Pakistani state bans New Year parties

An Islamist-ruled state in Pakistan has banned New Year celebrations around 31 December and vowed to crack down on un-Islamic behaviour during the holiday.

The Muttahida Majlis-e-Amal alliance upholds Islamic laws

“We received the orders that no one should be allowed to arrange a dance or musical parties and use alcohol on New Year’s Eve,” said a senior government official in North West Frontier Province (NWFP) on Saturday.

The conservative NWFP was won in elections in October last year by the Muttahida Majlis-e-Amal (MMA), an alliance of Islamist parties that includes supporters of Afghanistan’s ousted Taliban.
 
The MMA campaigned on promises to enforce Sharia law and in support of the withdrawal of US forces based in Pakistan in the campaign against international terrorism.
 
“The MMA government will not allow any one to resort to any kind of unethical and un-Islamic activities on New Year’s Eve,” provincial senior minister Siraj al-Haq told the NWFP assembly on Friday.

Moral campaign

“These (celebrations) are un-Islamic and unethical and the time has come to start the New Year with an Islamic calendar.”

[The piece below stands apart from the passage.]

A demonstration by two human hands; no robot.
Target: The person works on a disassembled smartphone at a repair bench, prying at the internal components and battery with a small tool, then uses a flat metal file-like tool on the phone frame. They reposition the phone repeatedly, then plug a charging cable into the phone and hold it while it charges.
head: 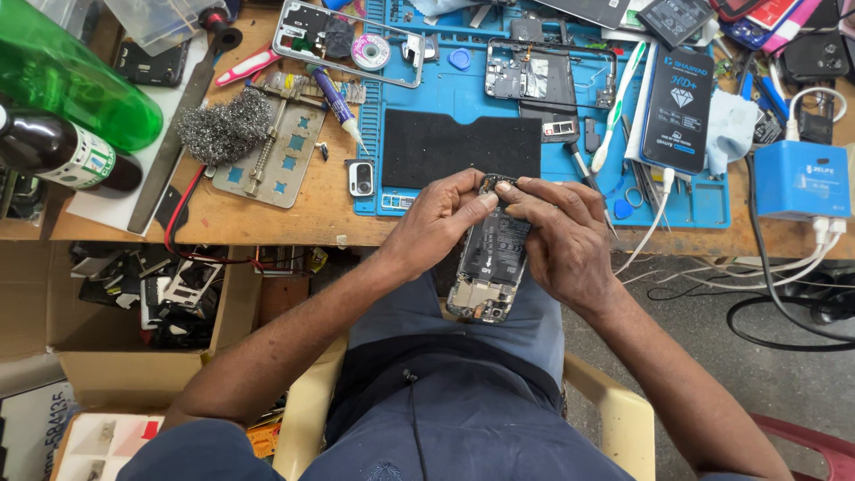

The Muslim calendar is based on a lunar year of 12 months.

Since coming to power, the NWFP leader Akram Khan Durrani has launched an anti-obscenity drive which includes a campaign against gambling, pornographic and unlicenced cinemas and the reinforcement of an existing ban on alcohol.

In early June, MMA succeeded in pushing a bill through the local parliament making Sharia the supreme law.

Pakistan’s President Pervez Musharraf, who seized power in a military coup in 1999, has accused the Islamists of defying the people and Pakistan’s founders by giving the country a negative image when it needed to be progressive and modern.